→ WORK INSTRUCTIONS:
Please write the listing below out again exactly, leaving every picture behind.

══════

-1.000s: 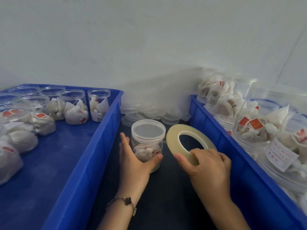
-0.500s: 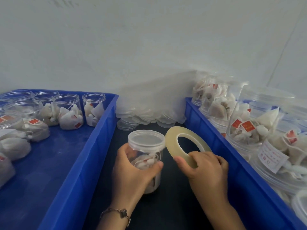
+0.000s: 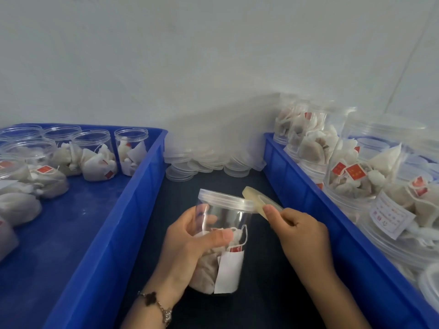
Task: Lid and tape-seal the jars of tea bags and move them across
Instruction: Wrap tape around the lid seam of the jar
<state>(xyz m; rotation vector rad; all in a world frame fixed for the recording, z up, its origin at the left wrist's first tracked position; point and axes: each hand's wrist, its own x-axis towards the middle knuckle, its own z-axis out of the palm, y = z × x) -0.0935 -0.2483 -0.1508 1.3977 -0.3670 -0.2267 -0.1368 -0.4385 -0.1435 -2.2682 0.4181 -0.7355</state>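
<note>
You are gripping the lidded jar (image 3: 221, 236) over the bench with your left hand (image 3: 190, 243), right hand (image 3: 299, 231) pinching the tape roll (image 3: 259, 201) at its lid; sealing is just starting, open jars (image 3: 95, 153) waiting far left.

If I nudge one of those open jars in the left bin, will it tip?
Probably slides rather than tips: each open jar looks squat with a flat base. Likely light, holding only tea bags. Neighbouring jars and the bin wall should check it.
</note>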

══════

→ ANSWER TO THE EXERCISE:
-1.000s: 
-0.500s: 
+0.000s: 
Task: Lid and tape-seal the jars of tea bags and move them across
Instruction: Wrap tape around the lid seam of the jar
<state>(xyz m; rotation vector rad; all in a world frame fixed for the recording, z up, its origin at the left wrist's first tracked position; point and axes: each hand's wrist, its own x-axis towards the middle knuckle, its own z-axis out of the palm, y = z × x) -0.0935 -0.2483 -0.1508 1.3977 -0.3670 -0.2267 -0.1368 -0.4385 -0.1435 -2.2682 0.4181 -0.7355</state>
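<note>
You are gripping the lidded jar (image 3: 221, 236) over the bench with your left hand (image 3: 190, 243), right hand (image 3: 299, 231) pinching the tape roll (image 3: 259, 201) at its lid; sealing is just starting, open jars (image 3: 95, 153) waiting far left.

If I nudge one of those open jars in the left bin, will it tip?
Probably slides rather than tips: each open jar looks squat with a flat base. Likely light, holding only tea bags. Neighbouring jars and the bin wall should check it.
</note>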

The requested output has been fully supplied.